▶ [YOUR TASK] Starting at the first line of the data below, write out each line exactly until you reach the line containing "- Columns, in", and include that line too.

▶ [RECORDED INFORMATION]
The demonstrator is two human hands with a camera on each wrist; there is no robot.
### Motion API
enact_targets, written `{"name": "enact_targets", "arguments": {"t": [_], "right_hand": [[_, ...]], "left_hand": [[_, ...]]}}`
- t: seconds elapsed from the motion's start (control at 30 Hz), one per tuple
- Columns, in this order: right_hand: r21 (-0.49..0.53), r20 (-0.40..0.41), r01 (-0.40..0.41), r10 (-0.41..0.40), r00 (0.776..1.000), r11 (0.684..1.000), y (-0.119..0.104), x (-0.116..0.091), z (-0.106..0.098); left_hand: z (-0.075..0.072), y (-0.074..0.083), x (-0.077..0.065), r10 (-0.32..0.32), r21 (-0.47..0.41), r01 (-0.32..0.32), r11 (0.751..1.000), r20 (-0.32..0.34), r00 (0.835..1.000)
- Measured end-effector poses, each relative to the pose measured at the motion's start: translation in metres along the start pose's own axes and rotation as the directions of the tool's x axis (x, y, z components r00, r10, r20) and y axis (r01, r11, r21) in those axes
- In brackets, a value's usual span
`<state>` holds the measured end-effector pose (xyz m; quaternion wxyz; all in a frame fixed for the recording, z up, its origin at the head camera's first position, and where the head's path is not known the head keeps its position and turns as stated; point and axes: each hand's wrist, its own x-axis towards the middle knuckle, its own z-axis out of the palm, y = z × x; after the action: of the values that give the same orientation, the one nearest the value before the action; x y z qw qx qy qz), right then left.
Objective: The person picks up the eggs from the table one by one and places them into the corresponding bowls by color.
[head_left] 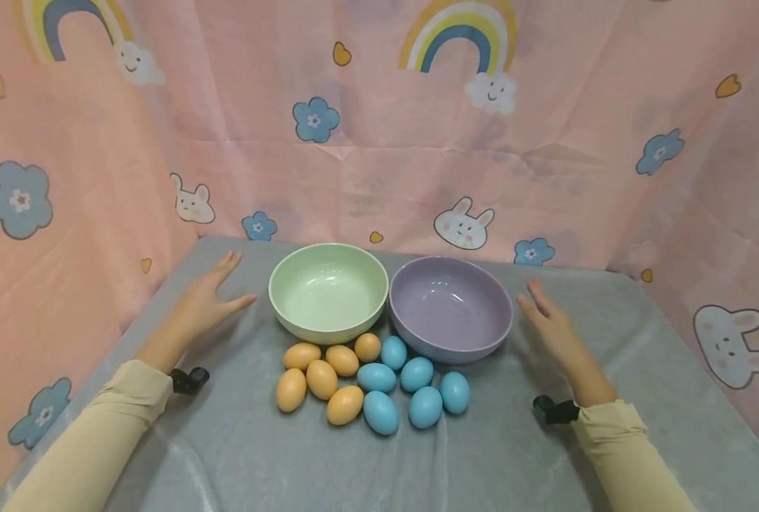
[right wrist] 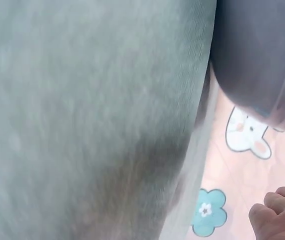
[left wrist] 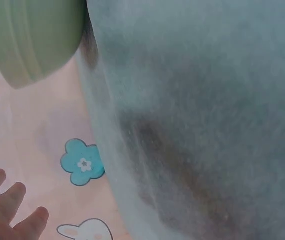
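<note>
A pale green bowl (head_left: 328, 328) and a purple bowl (head_left: 449, 348) stand side by side on the grey cloth, nothing inside either. My left hand (head_left: 201, 304) hovers left of the green bowl, fingers extended and thumb apart, holding nothing. On the other side, my right hand (head_left: 555, 333) is held beside the purple bowl with straight fingers, also holding nothing. In front of the bowls lie several orange eggs (head_left: 322, 380) on the left and several blue eggs (head_left: 381, 413) on the right, grouped closely. The left wrist view shows the green bowl's wall (left wrist: 37, 40); the right wrist view shows the purple one's (right wrist: 257, 55).
Grey cloth (head_left: 238, 455) covers the table. A pink printed curtain (head_left: 379, 171) rises behind it and along both sides. Dark wrist devices sit on the left wrist (head_left: 189, 381) and the right wrist (head_left: 555, 410).
</note>
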<state>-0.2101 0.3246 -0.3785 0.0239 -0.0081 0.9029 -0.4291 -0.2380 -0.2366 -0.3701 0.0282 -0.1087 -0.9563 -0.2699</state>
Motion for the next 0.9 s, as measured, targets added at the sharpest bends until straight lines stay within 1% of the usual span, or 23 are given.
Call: {"name": "enact_targets", "arguments": {"t": [0.07,0.33,0.47,0.53,0.7,0.9], "right_hand": [[0.034,0.004,0.000,0.000,1.000,0.999,0.000,-0.002,0.002],[0.104,0.020,-0.052,0.050,0.999,0.993,-0.001,-0.007,0.009],[0.147,0.035,-0.069,0.064,0.997,0.987,-0.002,-0.012,0.013],[0.158,0.042,-0.076,0.070,0.997,0.985,-0.003,-0.014,0.015],[0.191,0.048,-0.077,0.069,0.996,0.979,-0.005,-0.016,0.018],[0.240,0.061,-0.100,0.088,0.994,0.966,-0.006,-0.019,0.022]], "left_hand": [[0.001,0.001,-0.004,-0.006,-0.013,0.006,1.000,0.002,1.000],[0.004,0.001,-0.017,-0.028,-0.066,0.027,0.997,-0.013,1.000],[0.007,0.001,-0.025,-0.048,-0.104,0.045,0.994,-0.021,0.999],[0.009,0.001,-0.029,-0.049,-0.130,0.045,0.991,-0.031,0.998],[0.012,0.003,-0.036,-0.065,-0.190,0.056,0.980,-0.043,0.997],[0.014,0.007,-0.042,-0.125,-0.262,0.116,0.958,-0.015,0.992]]}}
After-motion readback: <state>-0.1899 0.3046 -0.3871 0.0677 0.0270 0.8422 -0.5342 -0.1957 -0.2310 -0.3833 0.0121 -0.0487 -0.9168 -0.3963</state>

▶ [EXERCISE OUTPUT]
The demonstrator is two human hands with a camera on each wrist; there is no robot.
### Motion API
enact_targets, written `{"name": "enact_targets", "arguments": {"t": [_], "right_hand": [[_, ...]], "left_hand": [[_, ...]]}}`
- t: seconds elapsed from the motion's start (control at 30 Hz), one per tuple
- Columns, in this order: right_hand: r21 (-0.49..0.53), r20 (-0.40..0.41), r01 (-0.40..0.41), r10 (-0.41..0.40), r00 (0.776..1.000), r11 (0.684..1.000), y (-0.119..0.104), x (-0.116..0.091), z (-0.106..0.098); left_hand: z (-0.075..0.072), y (-0.074..0.083), x (-0.077..0.065), r10 (-0.32..0.32), r21 (-0.47..0.41), r01 (-0.32..0.32), r11 (0.751..1.000), r20 (-0.32..0.34), r00 (0.835..1.000)

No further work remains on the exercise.